Die Tatsache, dass sich Blogger Anreise und Unterkunft zum Parteitag der Grünen von der Partei bezahlen lassen, ist hingegen weitgehend nebensächlich. Zumal, wenn es wie hier von allen Seiten von Anfang an transparent dargestellt wird. Den Bloglesern ist klar, dass sie nur so in den Genuss kommen, den Parteitag durch die Brille ihres Bloggers zu erleben. Und das Vertrauen in die Unabhängigkeit der Person dürfte sich durch das reine Ermöglichen der Reise kaum schaden nehmen. Alternativ bliebe ja immer noch, die Texte vom Parteitag mit der entsprechenden Vorsicht zu genießen.

Für mich folgt aus den obigen Überlegungen, dass wir es mit der Übernahme von Regeln, die im klassischen Medienbetrieb gut und wichtig sind, nicht zu leicht machen dürfen. Blogger sind eben nicht unbedingt Journalisten.

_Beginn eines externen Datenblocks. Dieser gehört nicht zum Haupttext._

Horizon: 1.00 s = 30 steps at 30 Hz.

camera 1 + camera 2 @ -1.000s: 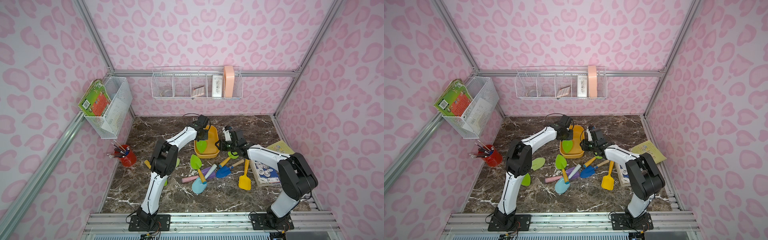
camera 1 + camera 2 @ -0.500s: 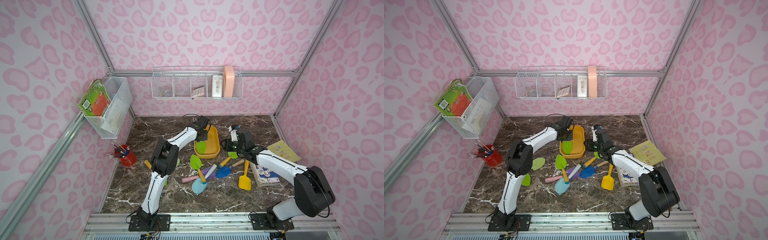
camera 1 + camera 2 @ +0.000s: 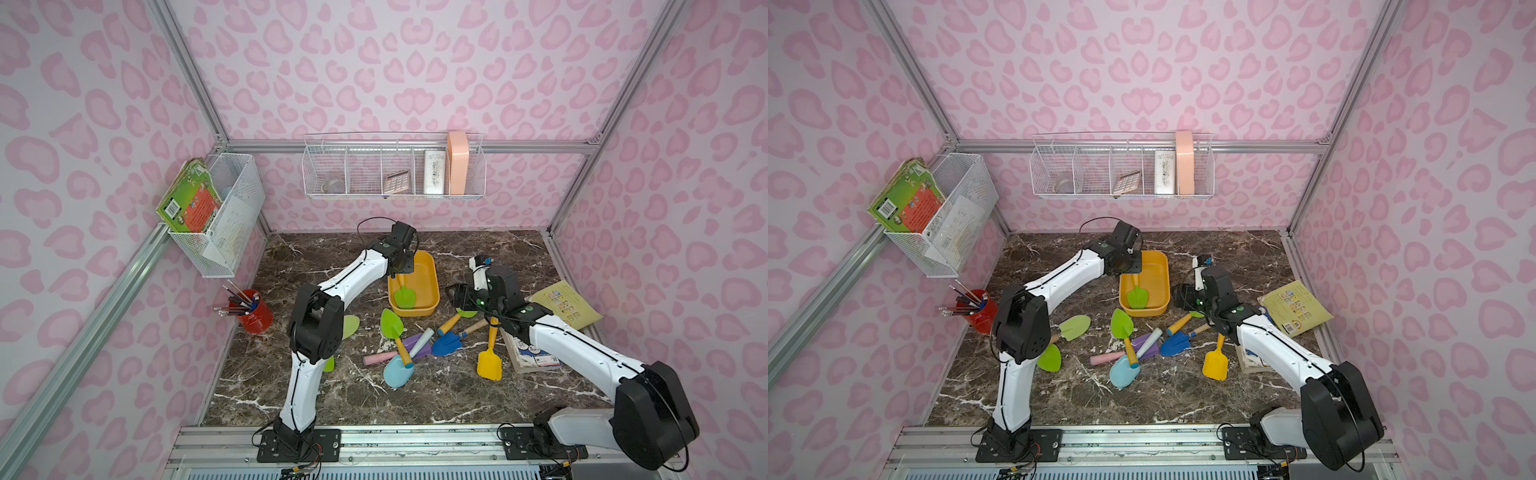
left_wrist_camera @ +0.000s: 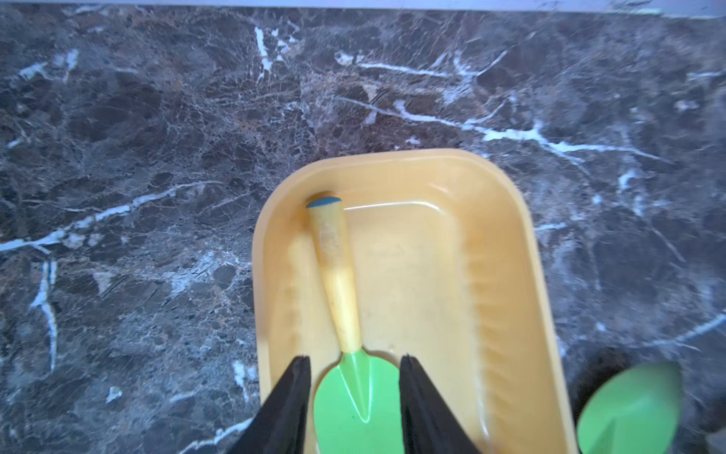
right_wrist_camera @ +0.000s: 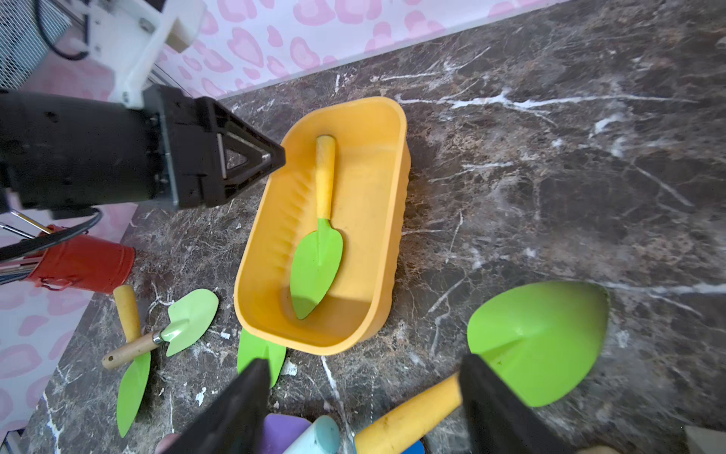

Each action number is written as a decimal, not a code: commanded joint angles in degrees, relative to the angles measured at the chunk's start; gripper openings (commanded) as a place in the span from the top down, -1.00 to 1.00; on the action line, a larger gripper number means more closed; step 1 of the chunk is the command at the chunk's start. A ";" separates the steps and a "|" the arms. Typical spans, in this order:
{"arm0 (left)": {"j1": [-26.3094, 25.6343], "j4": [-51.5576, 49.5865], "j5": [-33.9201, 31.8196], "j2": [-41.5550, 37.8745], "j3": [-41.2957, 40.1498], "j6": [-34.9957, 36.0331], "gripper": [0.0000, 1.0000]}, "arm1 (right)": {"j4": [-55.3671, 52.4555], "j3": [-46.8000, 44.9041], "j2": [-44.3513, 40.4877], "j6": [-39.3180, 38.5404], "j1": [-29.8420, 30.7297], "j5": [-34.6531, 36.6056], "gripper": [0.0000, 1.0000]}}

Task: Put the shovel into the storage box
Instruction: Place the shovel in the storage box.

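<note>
1. Shovel (image 5: 319, 251): a green pointed blade on a yellow handle, lying flat on the floor of the storage box (image 5: 365, 184). In both top views the shovel (image 3: 404, 296) (image 3: 1137, 296) has its blade toward the near end of the box and its handle toward the far wall. Nothing touches it.
2. Storage box (image 3: 423, 272) (image 3: 1154, 276): a shallow orange-yellow tub with rounded corners. It stands on the dark marble tabletop (image 3: 457, 395), in its far middle part, with one gripper on each side.
3. Left gripper (image 4: 354, 358): jaws spread. In its own wrist view one black finger shows on each side of the blade's neck, with a gap at both sides, so nothing is pinched. In the right wrist view the left gripper (image 5: 271, 159) hangs over the box rim on the left arm's side, clear above the shovel.
4. Right gripper (image 5: 365, 363): jaws spread wide, holding nothing. In a top view the right gripper (image 3: 456, 296) hovers just beside the box on the right arm's side. A second green shovel (image 5: 538, 338) lies on the tabletop below it, and its yellow handle passes behind one finger.
5. Loose tools lie on the tabletop near the box's near end: a green shovel (image 3: 391, 322), a light blue shovel (image 3: 398, 372), a blue shovel (image 3: 446, 343), a yellow shovel (image 3: 489, 365) and a pale green trowel (image 5: 188, 318) with a wooden handle.
6. Surroundings: a red pencil cup (image 3: 255, 318) stands by the left wall, and books (image 3: 565, 302) lie at the right edge.
</note>
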 commanded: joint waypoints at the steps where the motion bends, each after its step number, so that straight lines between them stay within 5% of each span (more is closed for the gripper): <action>1: -0.46 0.94 1.72 -4.16 -2.91 0.79 0.09 | 2.55 -1.69 -1.11 2.23 -1.92 -2.97 -0.99; 6: -1.46 2.91 3.73 -12.40 -10.14 1.29 0.00 | 2.78 -2.10 -1.53 2.01 -3.87 -8.28 -0.99; 14: -2.81 4.10 5.91 -26.28 -25.00 0.76 -0.06 | 2.39 -4.53 -3.72 -0.38 -2.80 -10.09 -0.69; 30: -6.77 1.70 3.58 -47.35 -49.71 -6.58 0.06 | 3.65 -8.58 -5.81 -2.52 7.56 -8.43 -0.51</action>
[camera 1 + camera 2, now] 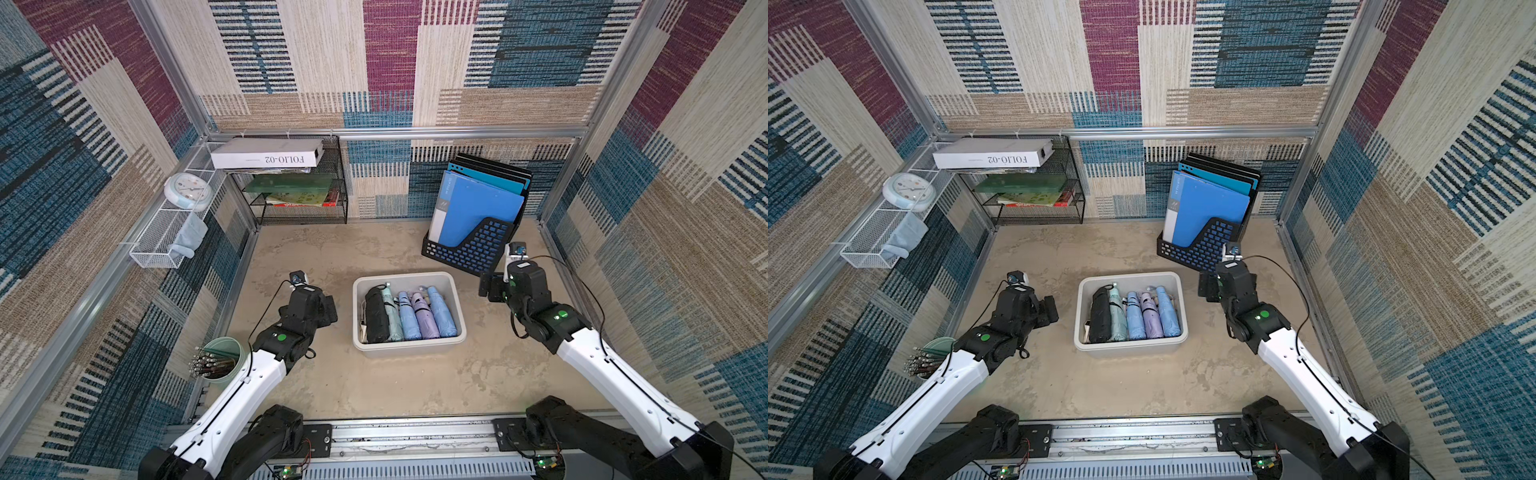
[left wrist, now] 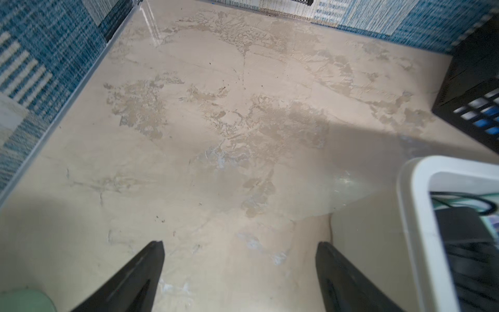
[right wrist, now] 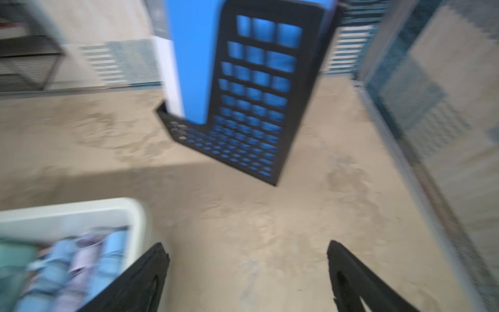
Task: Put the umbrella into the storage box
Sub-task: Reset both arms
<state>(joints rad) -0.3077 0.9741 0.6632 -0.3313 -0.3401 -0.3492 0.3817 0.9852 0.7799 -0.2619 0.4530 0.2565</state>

Es gibt übrigens einen Aspekt im Konstrukt der Grünen, den David Schraven gar nicht anspricht, der mir aber tatsächlich Kopfzerbrechen bereitet. Ich meine die Übernahme der Inhalte auf der Homepage der Grünen. Es spricht sich nichts dagegen, dort auf die eingeladenen Blogs hinzuweisen und meinetwegen die Headlines zu übernehmen. Die eigentlich Beiträge sind dort aber völlig deplatziert, da sie völlig aus dem Kontext des Blogs herausgerissen. Wie sollen die Leser so beurteilen können, welche Bedeutung sie dem Text zumessen können? Und mir als Blogger wäre gar nicht wohl, so die Hoheit über meine Texte abzugeben.